Strangely, the DoD does not mention Amazon’s challenges at all in its official cancelation announcement. Instead, the defense group cites “evolving requirements, increased cloud conversancy, and industry advances” as major reasons for JEDI’s termination. Whether that’s truly the case or just an attempt to save face, we cannot say.

At any rate, both Amazon and Microsoft have offered statements on the DoD’s decision. Microsoft’s is rather lengthy and comes in the form of a full-length blog post, which you can read here. The following excerpt summarizes the company’s opinion nicely, however:

We understand the DoD’s rationale, and we support them and every military member who needs the mission-critical 21st century technology JEDI would have provided. The DoD faced a difficult choice: Continue with what could be a years-long litigation battle or find another path forward. The security of the United States is more important than any single contract, and we know that Microsoft will do well when the nation does well.

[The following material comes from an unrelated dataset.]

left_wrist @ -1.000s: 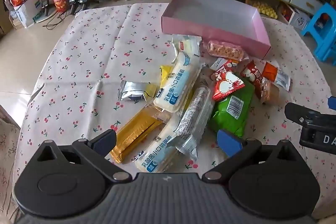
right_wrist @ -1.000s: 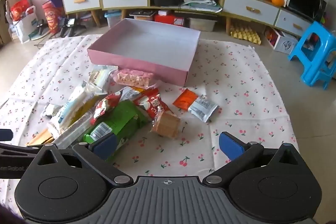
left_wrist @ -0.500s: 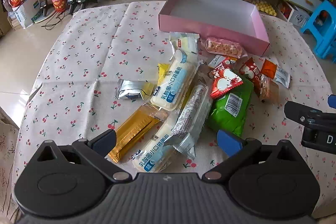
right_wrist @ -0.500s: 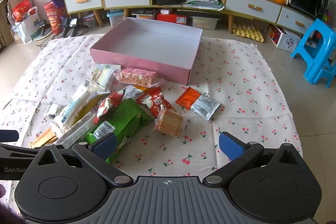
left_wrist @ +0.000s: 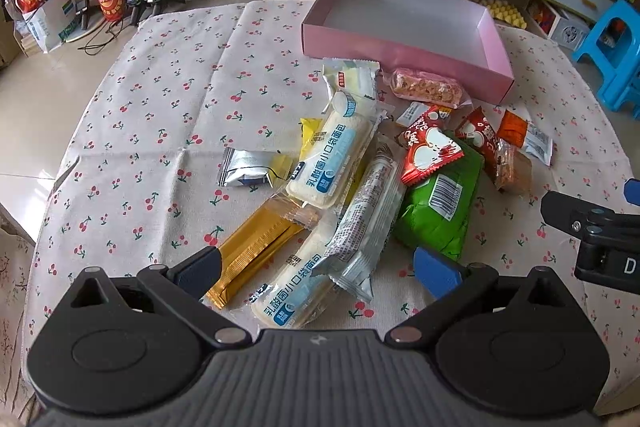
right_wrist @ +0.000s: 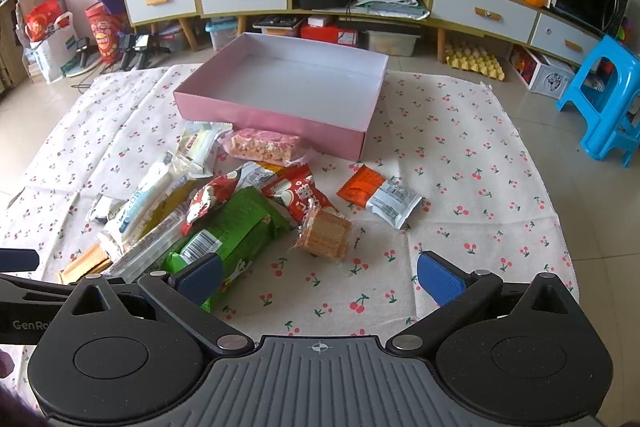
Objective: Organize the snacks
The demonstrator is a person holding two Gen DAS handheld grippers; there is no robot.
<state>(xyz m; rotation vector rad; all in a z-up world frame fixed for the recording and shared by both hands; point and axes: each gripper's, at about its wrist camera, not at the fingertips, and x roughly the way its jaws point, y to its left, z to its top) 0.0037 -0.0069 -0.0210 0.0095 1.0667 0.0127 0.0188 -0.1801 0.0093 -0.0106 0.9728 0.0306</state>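
box: shallow pink cardboard box (right_wrist: 280, 83), empty, upper centre
snacks: loose wrapper pile (left_wrist: 360, 179) mid-frame, in front of box
left gripper (left_wrist: 316, 271): jaws apart, nearest long white-blue bread pack (left_wrist: 296, 283), long axis diagonal
right gripper (right_wrist: 320, 277): jaws apart, empty

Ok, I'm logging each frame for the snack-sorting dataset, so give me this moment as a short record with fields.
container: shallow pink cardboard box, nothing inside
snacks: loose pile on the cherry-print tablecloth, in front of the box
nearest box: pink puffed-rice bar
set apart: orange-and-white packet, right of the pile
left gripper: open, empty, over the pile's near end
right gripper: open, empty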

Amazon, on the other hand, had this to say:

We understand and agree with the DOD’s decision. Unfortunately, the contract award was not based on the merits of the proposals and instead was the result of outside influence that has no place in government procurement. Our commitment to supporting our nation’s military and ensuring that our warfighters and defense partners have access to the best technology at the best price is stronger than ever. We look forward to continuing to support the DOD’s modernization efforts and building solutions that help accomplish their critical missions.

All is not lost for the feuding tech giants. In lieu of the JEDI contract, the DoD is planning to entertain proposals for a new “Joint Warfighter Cloud Capability” contract (we aren’t sure how much it will be worth). The DoD is only considering Amazon and Microsoft for now, but it will perform market research to see if any other firms might be capable of handling the workload.